Europe PMC is part of the global life science data infrastructure. We collaborate and share content with the USA National Library of Medicine, which runs PubMed and PMC. Europe PMC is an ELIXIR Core Data Resource and provides integration with over 40 critical data resources, such as the Protein Data Bank, the European Nucleotide Archive, UniProt and OMIM.
Technical considerations
Europe PMC is built on the widely used data standard for research publications, JATS (https://jats.nlm.nih.gov/index.html). While Europe PMC has a life science focus, JATS is not discipline specific and therefore could be used for any research article.
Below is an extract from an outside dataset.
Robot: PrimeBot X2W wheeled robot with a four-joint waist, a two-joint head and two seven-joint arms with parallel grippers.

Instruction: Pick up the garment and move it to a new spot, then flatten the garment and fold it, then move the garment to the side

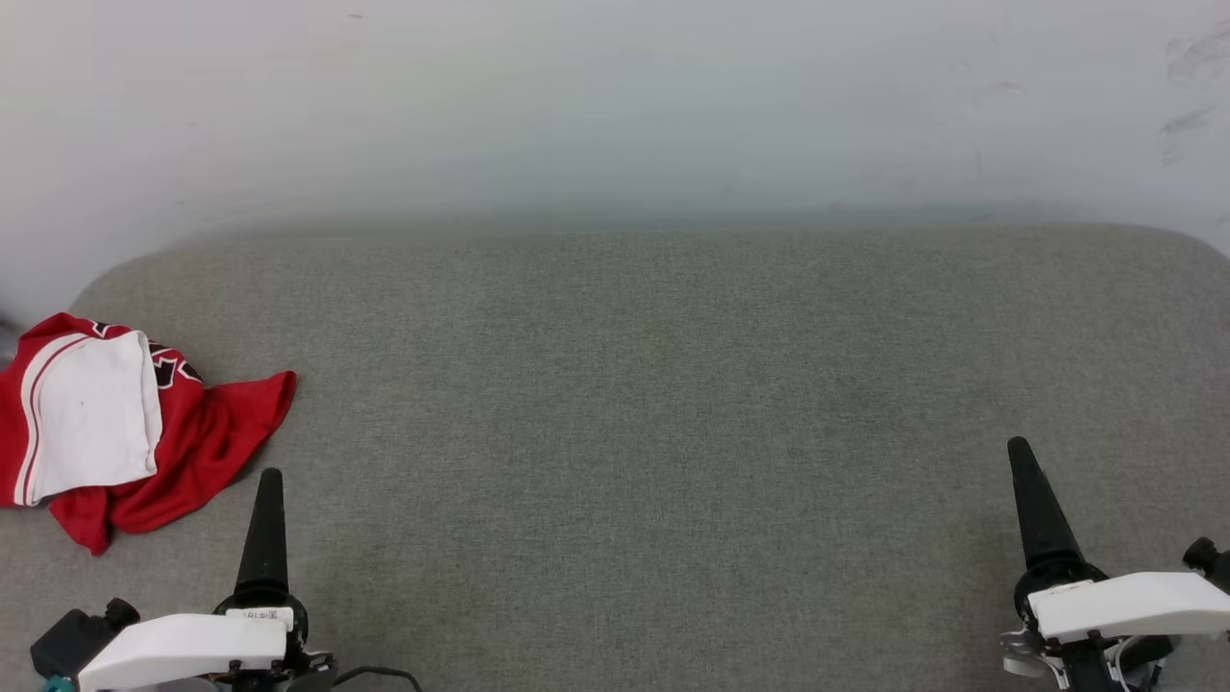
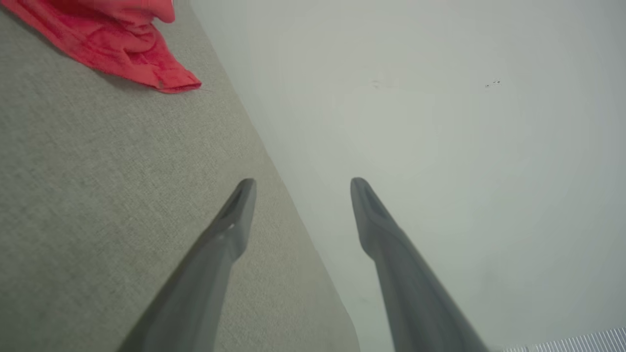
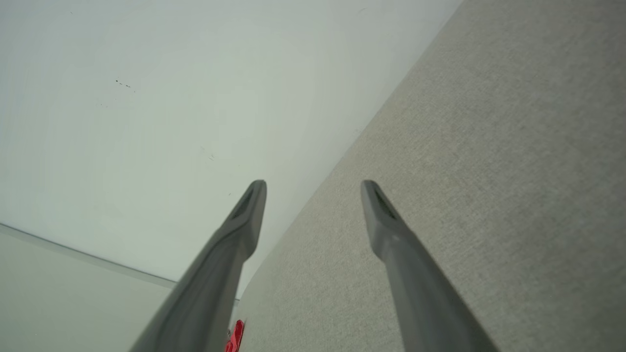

Use of JATS (1) future-proofs the archive for long-term access (proven adherence to standards via validation against the data model and no reliance on proprietary formats) and (2) provides the ability to query across all content in a consistent manner. This is very important for deep queries, third party software development, and text and data mining. JATS, being an XML format, allows specific and important elements of an article (e.g. ORCIDs, licences or article sections such as Data Availability Statements) to be identified. This kind of accurate deep indexing would be impossible for articles archived in an unstructured mixture of formats (PDF, Word, HTML).
Uploading publications
Content is ingested into Europe PMC via two routes (1) journals that archive content in PMC (either in full or in part); and (2) via the Europe PMC or PMC manuscript submission systems. The manuscript submissions are overseen by Helpdesk staff who are trained in how to use the submission system and support authors in the submission process. Simply put, authors upload files (final accepted manuscripts, typically in Word or PDF), which, after various checks for integrity are converted to XML via a contract. The returned XML-formatted files are rendered to HTML for QA and sign-off by the contact author. It is possible to hold the article securely until such a time it can be made available, for example in the case that the article is submitted prior to an embargo date. The Helpdesk staff also handle incoming grant data from funders, in order to match incoming submissions with specific grants. These grant data are made public via the Grant Finder tool on the Europe PMC website, and via public APIs.
Europe PMC has recently been collaborating with the CoKo Foundation, Hindawi Publishing and eLife to develop an open source submission system for manuscripts. This will be released as a beta version very soon, and in full production shortly thereafter.